Phillips/Perec/AHauntedHouse


Today I read the next fifty pages of Jayne Anne Phillips’ Quiet Dell. In this section, we follow Emily Thornhill as she journeys to Iowa to meet Harry Powers’ father. We learn Power’s real name (Harm Drenth) and the fact that although he came from good people (horny-handed sons of the soil, no less) he seems to have been a bad seed (surprise, surprise). We then go to Chicago with Emily to see the auction of the Eichers’ possessions, which allows Emily/Phillips to feel some righteous indignation at the ghoulish nature of people, before going back to Quiet Dell to witness a lynch mob trying to break into the local jail and deliver summary justice to Powers. Sounds quite eventful and interesting, doesn’t it? Unfortunately, appearances can be deceiving. The irony of continuing to keep Powers in the background of the story is that we yearn for him even more.
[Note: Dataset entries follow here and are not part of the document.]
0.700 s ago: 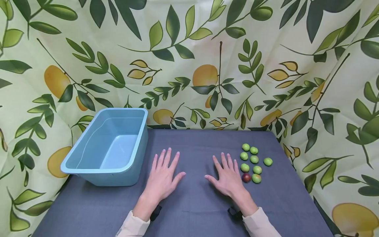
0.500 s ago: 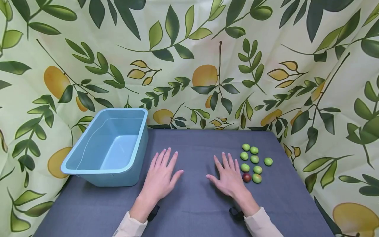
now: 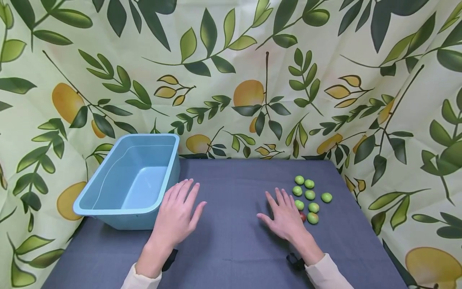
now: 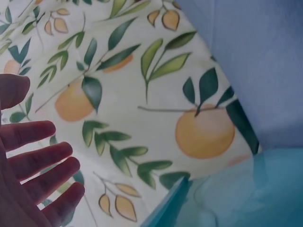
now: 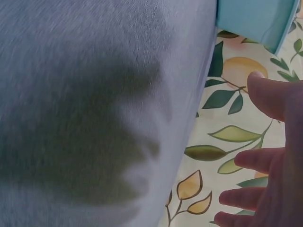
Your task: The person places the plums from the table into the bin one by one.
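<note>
My left hand [image 3: 175, 215], fingers straight and holding nothing, is beside the right wall of a blue plastic tub [image 3: 117, 211] and overlaps its lower right corner in the head view. In the left wrist view its fingers [image 4: 45, 153] are extended, with the tub's edge [image 4: 165, 205] at the bottom. My right hand [image 3: 285, 218] is spread with nothing in it, just left of several small green round fruits [image 3: 309, 195]. A dark red fruit [image 3: 302, 217] is partly hidden behind that hand. In the right wrist view the thumb [image 5: 270, 97] stands apart from the fingers.
A dark blue-grey cloth [image 3: 234, 176] covers the table. Behind and at both sides hangs a white curtain [image 3: 216, 36] printed with leaves and orange fruit. One green fruit [image 3: 326, 197] lies a little apart, to the right of the others.
My left hand has moved left, towards the tub. My right hand has shifted slightly right, closer to the fruits, and now partly covers the dark red one. The fruits and tub have stayed put.
</note>
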Demonstrator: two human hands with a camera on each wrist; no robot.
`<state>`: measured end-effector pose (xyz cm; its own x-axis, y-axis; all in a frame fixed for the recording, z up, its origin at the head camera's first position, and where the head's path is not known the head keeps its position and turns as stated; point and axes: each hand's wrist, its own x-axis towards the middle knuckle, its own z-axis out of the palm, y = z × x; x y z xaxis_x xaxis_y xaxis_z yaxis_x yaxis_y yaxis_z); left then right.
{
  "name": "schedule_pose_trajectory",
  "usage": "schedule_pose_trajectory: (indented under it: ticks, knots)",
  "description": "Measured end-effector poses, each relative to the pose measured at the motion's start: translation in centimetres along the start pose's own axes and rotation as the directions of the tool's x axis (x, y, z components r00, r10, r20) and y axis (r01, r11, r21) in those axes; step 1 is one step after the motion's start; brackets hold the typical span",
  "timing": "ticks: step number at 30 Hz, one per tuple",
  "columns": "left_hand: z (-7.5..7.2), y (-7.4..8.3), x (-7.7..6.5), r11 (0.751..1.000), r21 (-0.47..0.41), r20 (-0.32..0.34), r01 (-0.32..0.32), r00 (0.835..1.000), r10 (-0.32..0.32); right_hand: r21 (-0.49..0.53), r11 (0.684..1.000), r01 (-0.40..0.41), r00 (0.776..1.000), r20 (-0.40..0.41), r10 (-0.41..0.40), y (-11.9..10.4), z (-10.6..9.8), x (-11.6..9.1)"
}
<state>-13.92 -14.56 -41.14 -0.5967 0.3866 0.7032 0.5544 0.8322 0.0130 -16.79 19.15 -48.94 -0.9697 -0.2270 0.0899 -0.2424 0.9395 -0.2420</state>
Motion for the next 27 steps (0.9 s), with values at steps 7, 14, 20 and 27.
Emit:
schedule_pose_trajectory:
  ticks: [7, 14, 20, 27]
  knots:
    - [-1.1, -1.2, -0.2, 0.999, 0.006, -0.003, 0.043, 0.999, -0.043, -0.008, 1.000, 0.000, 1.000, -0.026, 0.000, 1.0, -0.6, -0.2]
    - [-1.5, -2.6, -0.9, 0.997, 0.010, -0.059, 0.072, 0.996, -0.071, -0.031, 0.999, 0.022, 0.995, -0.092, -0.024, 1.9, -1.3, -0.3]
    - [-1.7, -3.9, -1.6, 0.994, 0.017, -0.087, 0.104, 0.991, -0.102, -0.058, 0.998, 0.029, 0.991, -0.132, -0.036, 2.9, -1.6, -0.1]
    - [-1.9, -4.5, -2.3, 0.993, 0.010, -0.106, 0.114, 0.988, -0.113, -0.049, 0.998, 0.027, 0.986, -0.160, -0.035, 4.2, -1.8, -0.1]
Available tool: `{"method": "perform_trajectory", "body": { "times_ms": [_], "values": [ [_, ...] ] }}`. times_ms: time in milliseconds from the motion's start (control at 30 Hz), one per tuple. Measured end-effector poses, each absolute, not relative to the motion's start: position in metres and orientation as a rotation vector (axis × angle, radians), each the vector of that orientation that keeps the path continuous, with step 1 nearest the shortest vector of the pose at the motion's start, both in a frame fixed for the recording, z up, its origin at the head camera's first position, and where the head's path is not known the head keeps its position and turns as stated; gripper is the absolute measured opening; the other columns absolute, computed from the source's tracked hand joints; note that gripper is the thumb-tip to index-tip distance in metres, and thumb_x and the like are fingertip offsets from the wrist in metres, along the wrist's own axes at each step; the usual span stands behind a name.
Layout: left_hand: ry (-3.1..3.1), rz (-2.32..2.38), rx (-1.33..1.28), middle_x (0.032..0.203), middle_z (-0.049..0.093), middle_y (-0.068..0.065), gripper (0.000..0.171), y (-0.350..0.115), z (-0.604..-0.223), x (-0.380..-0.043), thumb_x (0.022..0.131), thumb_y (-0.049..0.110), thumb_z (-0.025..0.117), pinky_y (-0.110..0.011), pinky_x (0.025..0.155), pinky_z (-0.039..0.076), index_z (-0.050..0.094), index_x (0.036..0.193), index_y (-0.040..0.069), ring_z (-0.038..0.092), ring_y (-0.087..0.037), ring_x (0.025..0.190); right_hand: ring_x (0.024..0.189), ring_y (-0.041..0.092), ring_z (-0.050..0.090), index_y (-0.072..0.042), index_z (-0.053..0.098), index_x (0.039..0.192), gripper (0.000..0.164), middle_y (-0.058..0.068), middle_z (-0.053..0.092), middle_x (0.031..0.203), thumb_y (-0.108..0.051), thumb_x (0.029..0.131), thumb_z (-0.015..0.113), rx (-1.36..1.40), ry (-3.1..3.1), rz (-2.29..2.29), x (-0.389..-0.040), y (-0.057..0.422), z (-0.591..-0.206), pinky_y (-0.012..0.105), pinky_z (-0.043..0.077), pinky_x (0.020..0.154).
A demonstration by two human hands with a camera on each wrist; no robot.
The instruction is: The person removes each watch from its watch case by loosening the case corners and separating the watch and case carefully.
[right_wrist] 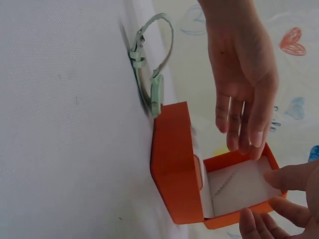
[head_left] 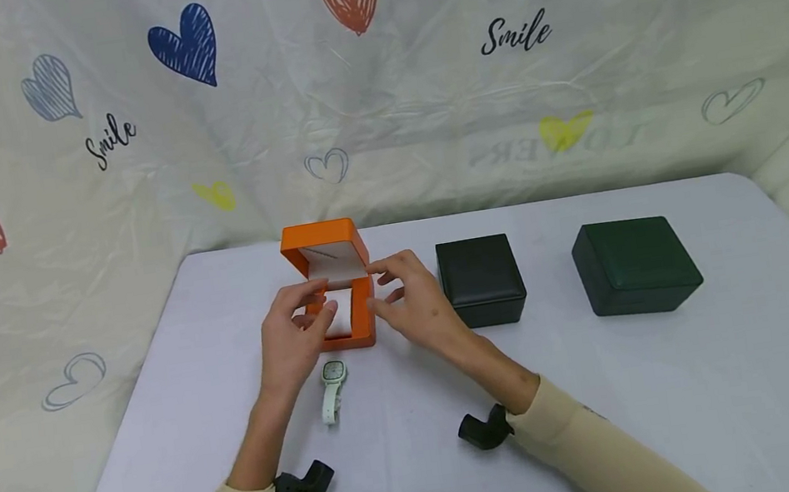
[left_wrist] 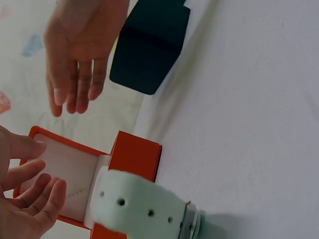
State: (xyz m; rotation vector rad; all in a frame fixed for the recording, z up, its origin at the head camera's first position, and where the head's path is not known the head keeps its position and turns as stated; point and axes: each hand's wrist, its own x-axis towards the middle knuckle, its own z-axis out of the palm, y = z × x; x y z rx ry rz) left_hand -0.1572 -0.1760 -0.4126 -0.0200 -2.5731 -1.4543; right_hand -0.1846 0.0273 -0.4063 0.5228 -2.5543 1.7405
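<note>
An orange watch box (head_left: 363,330) stands with its lid up, the white cushion (head_left: 339,312) inside facing up. My left hand (head_left: 292,340) hovers over the box's left side, fingers loosely bent with nothing between them. On the other side, my right hand (head_left: 413,298) has its fingertips right at the box's edge near the hinge; its fingers (right_wrist: 291,211) are relaxed and hold nothing. In front of the box lies a pale green wristwatch (head_left: 333,381) with a square face, its strap buckled into a loop (right_wrist: 149,59) in the right wrist view.
Right of the orange box, a black box (head_left: 481,280) sits closed. Farther right is a dark green box (head_left: 635,267), also closed. All rest on a white-covered table (head_left: 412,479), with a heart-patterned curtain (head_left: 406,110) hanging behind its far edge.
</note>
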Motion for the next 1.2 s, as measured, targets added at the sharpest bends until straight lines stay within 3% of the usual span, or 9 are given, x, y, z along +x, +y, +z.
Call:
{"method": "perform_trajectory", "body": {
  "times_ms": [100, 200, 433, 633, 833, 967, 1200],
  "values": [
    [-2.534, -1.499, -0.067, 0.127, 0.063, -0.011, 0.037, -0.169, -0.41, -0.156, 0.098, 0.018, 0.073, -0.047, 0.101, 0.057, 0.068, 0.134, 0.012, 0.064, -0.032, 0.119, 0.116, 0.028, 0.062, -0.003, 0.066, 0.134, 0.042, 0.017, 0.057, 0.132, -0.005, 0.093, 0.077, 0.52, -2.539, 1.718, -0.183, 0.034, -0.401, 0.04, 0.063, 0.093],
    [-2.514, -1.52, -0.111, 0.125, 0.064, -0.01, 0.036, -0.163, -0.409, -0.156, 0.097, 0.015, 0.074, -0.05, 0.102, 0.058, 0.068, 0.133, 0.01, 0.062, -0.036, 0.121, 0.115, 0.026, 0.063, -0.005, 0.067, 0.132, 0.041, 0.015, 0.058, 0.13, -0.005, 0.092, 0.077, 0.511, -2.519, 1.68, -0.182, 0.042, -0.397, 0.04, 0.063, 0.092],
    [-2.503, -1.559, -0.167, 0.126, 0.065, -0.011, 0.034, -0.148, -0.411, -0.154, 0.097, 0.011, 0.073, -0.047, 0.099, 0.06, 0.069, 0.131, 0.007, 0.064, -0.03, 0.12, 0.116, 0.025, 0.063, -0.006, 0.068, 0.13, 0.041, 0.011, 0.058, 0.129, -0.003, 0.091, 0.078, 0.485, -2.461, 1.672, -0.18, 0.06, -0.392, 0.041, 0.063, 0.092],
    [-2.516, -1.568, -0.192, 0.127, 0.065, -0.012, 0.035, -0.136, -0.413, -0.15, 0.096, 0.011, 0.075, -0.047, 0.097, 0.061, 0.07, 0.13, 0.007, 0.065, -0.033, 0.119, 0.115, 0.025, 0.063, -0.006, 0.068, 0.13, 0.041, 0.011, 0.058, 0.129, -0.001, 0.09, 0.077, 0.472, -2.424, 1.659, -0.177, 0.075, -0.39, 0.043, 0.063, 0.09],
    [-2.527, -1.582, -0.229, 0.127, 0.066, -0.004, 0.035, -0.126, -0.415, -0.145, 0.095, 0.012, 0.076, -0.042, 0.088, 0.064, 0.071, 0.129, 0.015, 0.068, -0.028, 0.11, 0.114, 0.027, 0.062, -0.007, 0.068, 0.129, 0.039, 0.011, 0.059, 0.13, -0.002, 0.091, 0.077, 0.461, -2.409, 1.607, -0.175, 0.09, -0.388, 0.044, 0.062, 0.089],
    [-2.539, -1.567, -0.268, 0.129, 0.065, -0.004, 0.034, -0.119, -0.415, -0.145, 0.095, 0.011, 0.075, -0.049, 0.094, 0.062, 0.071, 0.129, 0.015, 0.067, -0.026, 0.115, 0.115, 0.029, 0.061, -0.007, 0.068, 0.128, 0.038, 0.01, 0.059, 0.13, -0.003, 0.091, 0.077, 0.445, -2.415, 1.578, -0.177, 0.101, -0.388, 0.043, 0.061, 0.089],
    [-2.566, -1.581, -0.291, 0.13, 0.064, -0.004, 0.038, -0.109, -0.415, -0.145, 0.095, 0.009, 0.076, -0.043, 0.093, 0.063, 0.069, 0.132, 0.014, 0.067, -0.023, 0.117, 0.115, 0.027, 0.06, -0.007, 0.069, 0.128, 0.038, 0.01, 0.058, 0.13, -0.003, 0.092, 0.077, 0.414, -2.427, 1.527, -0.179, 0.117, -0.388, 0.042, 0.06, 0.088]
  ]
}}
I also finished Georges Perec’s Species of Spaces and Other Pieces, which includes the following pieces: “Robert Antelme or the Truth of Literature,” “A Scientific and Literary Friendship,” “The Winter Journey,” and some examples of Perec’s word games. The most interesting piece for me was the essay on Antelme, which comes from a much earlier stage of Perec’s career (1962). Sturrock’s footnote describes Perec’s attitude as ‘more political’ at this stage of his career than he subsequently became, but this is not a very helpful observation. It’s true that this essay does have a very different tone from the other pieces in this volume, resembling much more closely the traditional engagĂ© type of French intellectual, rather than the playful tone of later Perec, but there are still important similarities. For example, in the context of discussing how various writers have treated the concentration camp experience, Perec singles out Antelme for praise because, rather than emphasizing the emotive, apocalyptic, or spectacular, Antelme is instead governed by “a desire for simplicity, for a previously unknown everydayness.” Even at this early stage of his career, Perec appreciated the possibilities of an examination of the ordinary, an examination he would pursue in so many different ways for the rest of his career.

Did I mention that my choice of films for discussion in this blog will be eclectic and not governed by whether or not they are ‘good’ films? If not, I think this point will be made by the fact that today I watched A Haunted House (2013), a parody of the Paranormal Activity films directed by Michael Tiddes and co-written by and starring Marlon Wayans. I’d like to say that I don’t enjoy toilet humor, constant swearing, and comedic stereotypes, but that would be a lie. I love the Scary Movie franchise, and this film is very much in that vein. Casting Cedric the Entertainer as a trainee exorcist recently released from jail is a stroke of genius and Marlon Wayans is an underrated physical comedian. For all its crassness, this film is valuable not primarily as a parody but rather as a critique of the assumed whiteness of too many examples of the horror genre. What happens when you take the threatened-suburban-white-couple that is the staple of films like Paranormal Activity and make them black? This film may not have very interesting answers to that question, but the question is still worth asking.